Hi, I have a problem involving some design issue.
I have two unrelated (that is, they do not derive from the same base)
classes:
ClassA
ClassB

Both have a quite similar interface, so they can be use interchangeably,
that is:

ptr = new ClassA;
ptr->f1();
ptr->f2();

To replace it with ClassB, all I need is changing the first line:

ptr = new ClassB;
ptr->f1();
ptr->f2();

(As I mentioned before, almost all the interface is identical)

This is OK when doing by hand. But I want to provide an option so a user can
toggle between both classes.
Problem is that as both classes are unrelated, I can't use a base pointer to
make instantiation..
So the most simple way I found is creating a proxy-like class, which
determines and forces the interface to be used:

class Iface {
public:
void f1();
void f2();
};

So doing:
class NewA : public ClassA, public Iface {
public:
void f1() { ClassA::f1(); }
void f2() { ClassA::f2(); }
};

and similarly
class NewB : public ClassB, public Iface {
public:
void f1() { ClassB::f1(); }
void f2() { ClassB::f2(); }
};

the I'm able to code:

Iface* ptr = new NewA;
or
Iface* ptr = new NewB;

and use them interchangeably.

Problem is -as you might have noticed- that the code to define the classes
is repetitive..

Is there a better way to solve this, and make it more elegant?

Note that in the future, I'll use ClassC with a not so similar interface. So
I find in this case the solution to be OK,
but in this specific case, maybe there's a shorter way?

Thanks.

 

[Heinz Ozwirk]

Hi, I have a problem involving some design issue.
I have two unrelated (that is, they do not derive from the same base)
classes:
ClassA
ClassB

Both have a quite similar interface, so they can be use interchangeably,
that is:

ptr = new ClassA;
ptr->f1();
ptr->f2();

To replace it with ClassB, all I need is changing the first line:

ptr = new ClassB;
ptr->f1();
ptr->f2();

(As I mentioned before, almost all the interface is identical)

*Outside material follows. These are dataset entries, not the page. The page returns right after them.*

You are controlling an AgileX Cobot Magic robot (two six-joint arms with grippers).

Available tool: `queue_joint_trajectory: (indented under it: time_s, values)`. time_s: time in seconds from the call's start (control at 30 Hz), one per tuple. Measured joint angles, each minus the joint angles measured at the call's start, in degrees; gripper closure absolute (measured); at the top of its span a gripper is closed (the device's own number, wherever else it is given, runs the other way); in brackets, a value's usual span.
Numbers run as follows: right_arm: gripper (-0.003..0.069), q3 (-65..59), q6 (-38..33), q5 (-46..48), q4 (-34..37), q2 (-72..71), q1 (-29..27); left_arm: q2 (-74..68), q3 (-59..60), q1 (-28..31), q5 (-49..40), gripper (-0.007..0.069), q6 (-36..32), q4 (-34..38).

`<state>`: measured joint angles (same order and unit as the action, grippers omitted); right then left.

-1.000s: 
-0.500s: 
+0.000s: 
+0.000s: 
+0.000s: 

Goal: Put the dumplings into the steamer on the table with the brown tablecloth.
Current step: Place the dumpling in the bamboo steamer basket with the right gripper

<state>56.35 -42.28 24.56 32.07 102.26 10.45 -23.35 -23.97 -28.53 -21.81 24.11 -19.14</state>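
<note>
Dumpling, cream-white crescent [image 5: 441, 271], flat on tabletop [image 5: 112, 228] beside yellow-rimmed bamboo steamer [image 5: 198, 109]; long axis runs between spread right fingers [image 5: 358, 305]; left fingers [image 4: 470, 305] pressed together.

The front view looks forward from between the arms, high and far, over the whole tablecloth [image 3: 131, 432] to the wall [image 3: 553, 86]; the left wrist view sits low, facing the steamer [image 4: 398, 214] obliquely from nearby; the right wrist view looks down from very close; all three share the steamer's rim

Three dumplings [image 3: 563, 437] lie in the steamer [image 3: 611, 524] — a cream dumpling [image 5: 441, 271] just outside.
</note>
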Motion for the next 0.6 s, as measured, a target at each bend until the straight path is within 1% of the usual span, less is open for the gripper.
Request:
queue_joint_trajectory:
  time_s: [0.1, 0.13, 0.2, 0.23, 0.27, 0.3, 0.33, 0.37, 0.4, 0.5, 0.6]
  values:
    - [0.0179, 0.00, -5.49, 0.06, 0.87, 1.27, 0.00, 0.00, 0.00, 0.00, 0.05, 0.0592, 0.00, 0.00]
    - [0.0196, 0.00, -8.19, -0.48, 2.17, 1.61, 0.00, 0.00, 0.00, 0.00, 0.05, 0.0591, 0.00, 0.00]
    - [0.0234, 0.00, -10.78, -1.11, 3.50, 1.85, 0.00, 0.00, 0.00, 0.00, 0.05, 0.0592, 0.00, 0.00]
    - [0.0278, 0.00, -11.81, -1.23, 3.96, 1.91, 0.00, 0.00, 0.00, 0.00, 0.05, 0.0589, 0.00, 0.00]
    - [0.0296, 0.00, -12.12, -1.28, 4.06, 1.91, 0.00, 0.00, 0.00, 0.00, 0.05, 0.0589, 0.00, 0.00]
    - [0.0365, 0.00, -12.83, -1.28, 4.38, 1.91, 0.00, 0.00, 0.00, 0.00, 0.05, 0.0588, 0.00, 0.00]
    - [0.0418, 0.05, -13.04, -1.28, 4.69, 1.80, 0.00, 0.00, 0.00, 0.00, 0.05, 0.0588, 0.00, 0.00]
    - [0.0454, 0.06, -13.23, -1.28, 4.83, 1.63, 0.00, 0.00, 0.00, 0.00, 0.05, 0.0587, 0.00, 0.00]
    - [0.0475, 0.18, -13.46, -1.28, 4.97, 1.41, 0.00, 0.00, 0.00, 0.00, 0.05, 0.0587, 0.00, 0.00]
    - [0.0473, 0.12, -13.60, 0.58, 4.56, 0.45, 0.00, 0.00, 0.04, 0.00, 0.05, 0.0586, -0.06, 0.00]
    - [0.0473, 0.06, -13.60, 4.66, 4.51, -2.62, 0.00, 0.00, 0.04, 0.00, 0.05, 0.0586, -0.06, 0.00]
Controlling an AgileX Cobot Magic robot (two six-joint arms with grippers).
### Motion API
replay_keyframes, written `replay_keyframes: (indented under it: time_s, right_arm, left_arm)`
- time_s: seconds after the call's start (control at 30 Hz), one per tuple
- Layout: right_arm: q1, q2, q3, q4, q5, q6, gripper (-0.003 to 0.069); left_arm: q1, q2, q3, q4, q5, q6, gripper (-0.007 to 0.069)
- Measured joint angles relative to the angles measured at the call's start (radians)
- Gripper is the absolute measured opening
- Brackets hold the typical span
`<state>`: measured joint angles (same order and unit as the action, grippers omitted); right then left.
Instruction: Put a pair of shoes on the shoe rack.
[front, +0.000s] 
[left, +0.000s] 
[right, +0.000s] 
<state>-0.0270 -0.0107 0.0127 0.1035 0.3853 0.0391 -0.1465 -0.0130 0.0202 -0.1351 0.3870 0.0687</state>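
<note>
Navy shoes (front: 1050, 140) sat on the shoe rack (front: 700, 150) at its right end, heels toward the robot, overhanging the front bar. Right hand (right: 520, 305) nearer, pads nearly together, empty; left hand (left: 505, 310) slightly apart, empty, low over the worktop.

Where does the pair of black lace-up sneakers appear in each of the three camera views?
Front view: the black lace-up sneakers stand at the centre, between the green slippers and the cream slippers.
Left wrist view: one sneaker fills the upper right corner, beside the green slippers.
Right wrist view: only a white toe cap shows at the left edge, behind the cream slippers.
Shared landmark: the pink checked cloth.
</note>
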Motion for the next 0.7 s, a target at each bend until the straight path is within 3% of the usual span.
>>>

This is OK when doing by hand. But I want to provide an option so a user
can toggle between both classes.
Problem is that as both classes are unrelated, I can't use a base pointer
to make instantiation..
So the most simple way I found is creating a proxy-like class, which
determines and forces the interface to be used:

class Iface {
public:
void f1();
void f2();
};

All member functions of the interface should be virtual (and probably pure).
You should also add a virtual d'tor.

So doing:
class NewA : public ClassA, public Iface {
public:
void f1() { ClassA::f1(); }
void f2() { ClassA::f2(); }
};

and similarly
class NewB : public ClassB, public Iface {
public:
void f1() { ClassB::f1(); }
void f2() { ClassB::f2(); }
};

You can use templates to save those repetitions:

template <class Z>
class NewZ: public Z, public Iface
{
public:
void f1() { Z::f1(); }
void f2() { Z::f2(); }
};

typedef NewZ<A> NewA;
typedef NewZ<B> NewB;

HTH
Heinz

 

[Alex]

This is OK when doing by hand. But I want to provide an option so a user

All member functions of the interface should be virtual (and probably
pure). You should also add a virtual d'tor.

Yeah, you're right!

You can use templates to save those repetitions:

template <class Z>
class NewZ: public Z, public Iface
{
public:
void f1() { Z::f1(); }
void f2() { Z::f2(); }
};

typedef NewZ<A> NewA;
typedef NewZ<B> NewB;

This is great, thanks. So the method I use seems to be the best way to solve
this?
Can this be considered like a proxy pattern approach?

 

[Heinz Ozwirk]

This is great, thanks. So the method I use seems to be the best way to
solve this?

I would never call a method to do something "the best one". There is always
the possibility, that someone comes up with a better solution. There are
only good solutions and bad solutions, and as far as I understood the
problem you wanted to solve, I wouldn't call your solution a bad one. Your
first approach had the problem that you had to manually create many wrappers
for all your types, but that has been simlyfied using a template and letting
the compiler to do the dirty work.

HTH
Heinz